The main thrust of the narrative revolves around Hassan Kadam (Manish Dayal), a talented chef and Papa’s pride and joy whose talents both infuriate and ultimately impress Madame Mallory. Will Hassan remain loyal to his family or seek fame and fortune elsewhere? Can Hassan and Marguerite (Charlotte Le Bon) – the sous chef in Mallory’s establishment (The Weeping Willow) – overcome the obstacles in their way and become one of the most attractive on-screen couples of recent times? I don’t need to be overly cautious about giving too much away here because there are no surprises in the answers to either of these questions. There is some fun to be had along the way though as Puri’s Papa refuses to be intimidated by Madame Mallory. The support players are somewhat clichéd – from the dutiful Indian daughter to the arrogant French chef to the gluttonous politician – and it is really the interplay between experienced campaigners Puri and Mirren that provides all of the best moments; their efforts to sabotage each other providing a few laughs. As much as she is all down-the-nose looks of derision and biting quips, he is jovial, boisterous and unwaveringly optimistic in his food, his culture and Hassan’s talents in the kitchen.

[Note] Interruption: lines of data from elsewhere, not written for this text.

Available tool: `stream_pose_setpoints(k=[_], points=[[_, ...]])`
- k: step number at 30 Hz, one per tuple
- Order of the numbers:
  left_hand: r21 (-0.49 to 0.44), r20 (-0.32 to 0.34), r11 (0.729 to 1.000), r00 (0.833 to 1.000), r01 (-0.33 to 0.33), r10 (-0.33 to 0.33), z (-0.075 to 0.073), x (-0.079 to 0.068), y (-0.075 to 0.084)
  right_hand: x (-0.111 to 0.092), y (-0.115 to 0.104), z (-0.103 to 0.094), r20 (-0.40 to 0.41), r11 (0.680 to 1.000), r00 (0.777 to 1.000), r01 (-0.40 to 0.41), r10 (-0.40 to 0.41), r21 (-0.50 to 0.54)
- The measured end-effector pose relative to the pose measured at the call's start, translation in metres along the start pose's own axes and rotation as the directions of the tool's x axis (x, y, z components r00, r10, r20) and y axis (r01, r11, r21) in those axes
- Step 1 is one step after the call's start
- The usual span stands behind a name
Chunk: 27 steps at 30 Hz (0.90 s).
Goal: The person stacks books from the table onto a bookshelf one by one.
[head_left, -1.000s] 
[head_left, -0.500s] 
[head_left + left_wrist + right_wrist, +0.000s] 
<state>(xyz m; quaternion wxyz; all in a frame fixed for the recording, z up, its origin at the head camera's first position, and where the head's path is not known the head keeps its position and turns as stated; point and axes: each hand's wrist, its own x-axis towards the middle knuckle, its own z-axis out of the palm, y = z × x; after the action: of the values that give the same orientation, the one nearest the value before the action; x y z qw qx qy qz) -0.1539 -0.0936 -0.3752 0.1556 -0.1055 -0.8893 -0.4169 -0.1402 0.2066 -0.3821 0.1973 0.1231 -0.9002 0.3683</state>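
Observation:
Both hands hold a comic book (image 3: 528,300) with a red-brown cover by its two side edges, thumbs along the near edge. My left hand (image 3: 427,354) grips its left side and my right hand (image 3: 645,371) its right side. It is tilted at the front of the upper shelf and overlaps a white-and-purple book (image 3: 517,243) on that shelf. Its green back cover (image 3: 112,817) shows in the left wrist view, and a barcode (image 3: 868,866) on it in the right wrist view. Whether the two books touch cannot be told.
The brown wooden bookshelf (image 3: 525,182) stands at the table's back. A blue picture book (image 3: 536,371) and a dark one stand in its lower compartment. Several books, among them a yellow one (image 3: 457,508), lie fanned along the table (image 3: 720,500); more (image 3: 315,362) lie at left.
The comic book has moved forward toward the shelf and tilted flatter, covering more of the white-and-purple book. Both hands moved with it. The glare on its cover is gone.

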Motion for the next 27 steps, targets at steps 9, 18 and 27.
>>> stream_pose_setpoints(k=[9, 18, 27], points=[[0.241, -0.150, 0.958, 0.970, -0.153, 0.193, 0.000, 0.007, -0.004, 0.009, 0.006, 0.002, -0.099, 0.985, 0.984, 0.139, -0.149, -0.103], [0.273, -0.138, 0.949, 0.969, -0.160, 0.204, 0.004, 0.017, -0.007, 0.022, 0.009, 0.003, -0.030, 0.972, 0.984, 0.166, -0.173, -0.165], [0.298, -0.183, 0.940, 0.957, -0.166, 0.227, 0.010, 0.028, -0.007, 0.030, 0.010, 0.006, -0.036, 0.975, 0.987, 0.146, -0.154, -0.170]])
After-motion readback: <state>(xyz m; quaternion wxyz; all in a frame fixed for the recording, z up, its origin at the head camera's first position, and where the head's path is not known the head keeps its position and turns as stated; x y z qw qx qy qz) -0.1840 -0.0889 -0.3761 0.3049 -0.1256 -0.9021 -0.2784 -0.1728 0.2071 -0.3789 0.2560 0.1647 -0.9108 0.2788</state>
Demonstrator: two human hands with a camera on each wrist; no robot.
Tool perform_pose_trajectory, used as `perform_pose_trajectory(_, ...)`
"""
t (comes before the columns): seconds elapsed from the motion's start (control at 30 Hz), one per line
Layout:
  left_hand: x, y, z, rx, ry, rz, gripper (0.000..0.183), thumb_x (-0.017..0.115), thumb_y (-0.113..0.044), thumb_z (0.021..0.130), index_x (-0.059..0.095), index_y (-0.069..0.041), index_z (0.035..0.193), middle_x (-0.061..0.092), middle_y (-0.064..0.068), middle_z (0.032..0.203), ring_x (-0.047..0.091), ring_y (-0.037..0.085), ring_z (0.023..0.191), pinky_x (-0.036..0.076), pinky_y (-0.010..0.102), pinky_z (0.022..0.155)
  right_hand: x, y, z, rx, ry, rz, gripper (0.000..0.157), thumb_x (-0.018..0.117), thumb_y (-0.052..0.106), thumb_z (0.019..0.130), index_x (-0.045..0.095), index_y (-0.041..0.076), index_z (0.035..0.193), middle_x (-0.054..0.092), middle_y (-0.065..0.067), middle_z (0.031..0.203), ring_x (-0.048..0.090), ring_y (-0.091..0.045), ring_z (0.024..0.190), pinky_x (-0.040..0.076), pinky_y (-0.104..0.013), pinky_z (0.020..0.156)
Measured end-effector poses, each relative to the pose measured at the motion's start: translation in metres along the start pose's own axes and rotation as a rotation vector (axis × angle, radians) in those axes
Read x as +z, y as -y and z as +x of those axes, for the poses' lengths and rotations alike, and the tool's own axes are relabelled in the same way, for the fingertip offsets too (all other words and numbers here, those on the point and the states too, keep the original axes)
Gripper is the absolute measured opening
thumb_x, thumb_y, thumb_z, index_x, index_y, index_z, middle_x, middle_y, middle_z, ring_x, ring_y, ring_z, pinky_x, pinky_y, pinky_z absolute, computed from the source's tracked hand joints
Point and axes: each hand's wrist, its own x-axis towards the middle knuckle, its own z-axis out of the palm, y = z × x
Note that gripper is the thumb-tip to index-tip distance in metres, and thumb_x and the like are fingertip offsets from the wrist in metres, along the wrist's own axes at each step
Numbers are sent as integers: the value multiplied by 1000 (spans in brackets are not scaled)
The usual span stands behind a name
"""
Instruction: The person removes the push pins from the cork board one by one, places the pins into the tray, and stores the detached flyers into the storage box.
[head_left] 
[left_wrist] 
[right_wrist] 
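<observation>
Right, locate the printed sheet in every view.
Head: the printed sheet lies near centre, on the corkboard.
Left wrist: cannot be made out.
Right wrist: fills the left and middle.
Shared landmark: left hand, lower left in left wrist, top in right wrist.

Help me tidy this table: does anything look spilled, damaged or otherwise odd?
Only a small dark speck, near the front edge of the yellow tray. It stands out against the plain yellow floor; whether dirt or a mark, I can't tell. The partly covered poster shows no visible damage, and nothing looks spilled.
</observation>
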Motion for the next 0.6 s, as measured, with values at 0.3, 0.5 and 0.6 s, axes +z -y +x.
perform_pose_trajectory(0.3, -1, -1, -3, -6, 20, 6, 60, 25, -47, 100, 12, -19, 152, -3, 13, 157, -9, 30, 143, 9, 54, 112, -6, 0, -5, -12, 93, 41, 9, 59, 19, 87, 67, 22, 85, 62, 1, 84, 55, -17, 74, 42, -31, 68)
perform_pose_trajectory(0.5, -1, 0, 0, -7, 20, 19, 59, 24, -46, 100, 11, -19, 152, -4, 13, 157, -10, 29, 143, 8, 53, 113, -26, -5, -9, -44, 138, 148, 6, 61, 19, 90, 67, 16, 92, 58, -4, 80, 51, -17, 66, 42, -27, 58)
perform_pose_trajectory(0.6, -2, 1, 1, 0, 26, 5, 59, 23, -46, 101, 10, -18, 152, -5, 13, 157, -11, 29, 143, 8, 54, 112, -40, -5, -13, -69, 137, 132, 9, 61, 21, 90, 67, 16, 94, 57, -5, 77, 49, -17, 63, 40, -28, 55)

It all looks lovely – both the food and the lush landscape as we track through all four seasons – and it is when we leave this environment in the third act for a detour to Paris that the film loses whatever momentum it had. There is a remarkable similarity between this story and Hallstrom’s 2000 release Chocolat, which does lead to questions about whether the director – whose most recent output has included insipid Nicholas Sparks adaptations Dear John and Safe Haven – has anything new or original to say. Whilst The 100-Foot Journey is not a complete disaster due to the talents of the performers involved, it is certainly a long way from the quality of Hallstrom’s earliest films such as My Life as a Dog and What’s Eating Gilbert Grape.